We have a (long-running) Windows service that among other things periodically communicates with an FTP server embedded on a third-party device using FtpWebRequest. This works great most of the time, but sometimes our service stops communicating with the device, but as soon as you restart our service everything starts working again.
I've spent some time debugging this with an MCVE (included below) and discovered via Wireshark that once communication starts failing there is no network traffic going to the external FTP server (no packets at all show up going to this IP in Wireshark).
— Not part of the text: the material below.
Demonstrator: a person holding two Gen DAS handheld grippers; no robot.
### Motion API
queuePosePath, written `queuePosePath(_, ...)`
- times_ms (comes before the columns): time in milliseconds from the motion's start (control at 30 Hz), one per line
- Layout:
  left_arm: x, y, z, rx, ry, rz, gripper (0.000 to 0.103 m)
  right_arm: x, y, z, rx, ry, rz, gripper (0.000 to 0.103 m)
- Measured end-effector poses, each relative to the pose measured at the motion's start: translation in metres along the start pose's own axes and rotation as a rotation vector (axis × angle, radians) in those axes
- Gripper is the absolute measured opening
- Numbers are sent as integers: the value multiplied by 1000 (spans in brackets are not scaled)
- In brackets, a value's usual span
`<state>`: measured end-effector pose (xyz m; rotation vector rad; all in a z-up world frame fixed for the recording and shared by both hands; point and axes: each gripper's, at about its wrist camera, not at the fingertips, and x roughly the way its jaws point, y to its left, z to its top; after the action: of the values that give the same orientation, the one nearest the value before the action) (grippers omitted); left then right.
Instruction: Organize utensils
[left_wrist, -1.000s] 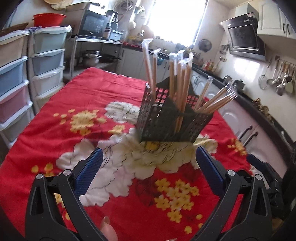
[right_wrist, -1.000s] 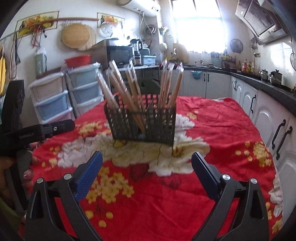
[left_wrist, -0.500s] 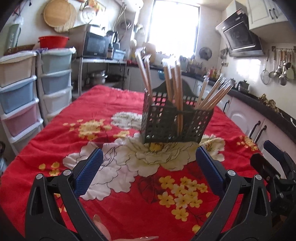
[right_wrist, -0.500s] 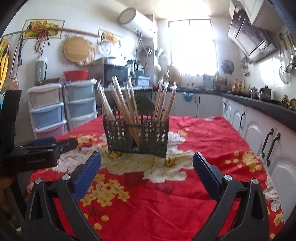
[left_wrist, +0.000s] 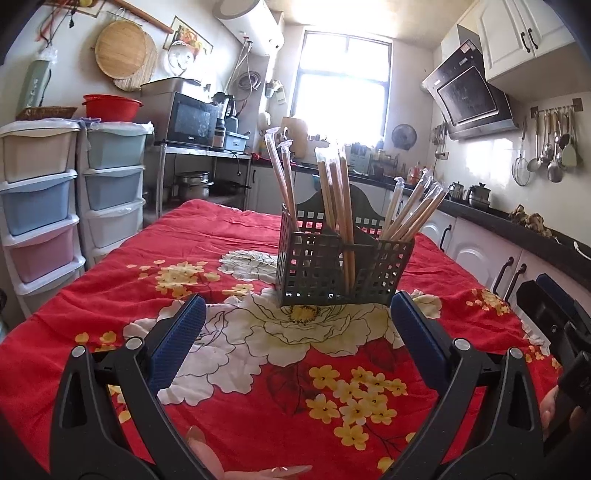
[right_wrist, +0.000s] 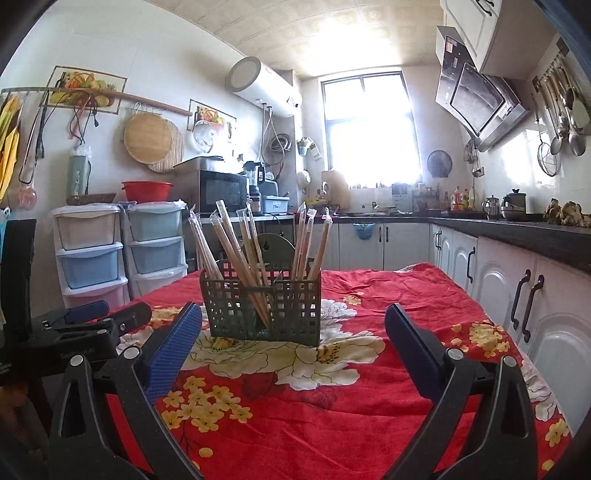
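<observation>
A dark mesh utensil basket (left_wrist: 343, 266) stands upright on the red floral tablecloth (left_wrist: 221, 236), holding several wrapped wooden chopsticks (left_wrist: 338, 192) in its compartments. It also shows in the right wrist view (right_wrist: 264, 306), with its chopsticks (right_wrist: 251, 243) leaning outward. My left gripper (left_wrist: 295, 332) is open and empty, short of the basket. My right gripper (right_wrist: 293, 339) is open and empty, also short of the basket. The left gripper's body (right_wrist: 74, 332) shows at the left of the right wrist view; the right gripper's body (left_wrist: 554, 325) shows at the right of the left wrist view.
Stacked plastic drawer units (left_wrist: 40, 199) stand left of the table. White cabinets under a black counter (right_wrist: 517, 280) run along the right. A microwave (left_wrist: 192, 120) sits behind the table, and ladles hang on the right wall (left_wrist: 550, 147).
Both grippers have drawn back and lowered with their views tilting up, so the basket looks smaller and more of the walls and ceiling shows. Both stay open. The basket has not moved.
</observation>
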<state>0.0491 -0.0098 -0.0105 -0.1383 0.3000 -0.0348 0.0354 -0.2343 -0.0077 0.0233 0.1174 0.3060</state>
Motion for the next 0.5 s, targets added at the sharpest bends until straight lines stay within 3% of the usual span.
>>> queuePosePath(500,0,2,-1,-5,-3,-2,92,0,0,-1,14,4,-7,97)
If I try to connect to the same FTP from another application on the same machine like Windows explorer everything works fine.
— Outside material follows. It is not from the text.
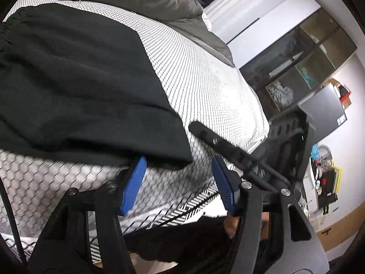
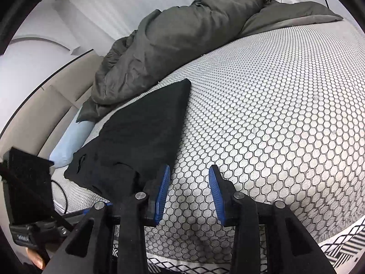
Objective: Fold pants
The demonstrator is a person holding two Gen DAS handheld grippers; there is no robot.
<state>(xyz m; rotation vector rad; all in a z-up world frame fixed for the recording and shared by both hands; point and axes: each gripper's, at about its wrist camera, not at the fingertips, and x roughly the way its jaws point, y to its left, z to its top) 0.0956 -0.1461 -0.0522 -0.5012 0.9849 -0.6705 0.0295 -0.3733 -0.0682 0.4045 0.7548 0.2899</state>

Looking at the packets just before everything stops working I see packets with the reset (RST) flag set coming from the device, so I suspect this may be the issue. Once some part of the network stack on the computer our service in running on receives the reset packet it does what's described in the TCP resets section of this article and blocks all further communication from our process to the device.
As far as I can tell there's nothing wrong with the way we're communicating with the device, and most of the time the exact same code works just fine. The easiest way to reproduce the issue (see MCVE below) seems to be to make a lot of separate connections to the FTP at the same time, so I suspect the issue may occur when there are a lot of connections being made to the FTP (not all by us) at the same time.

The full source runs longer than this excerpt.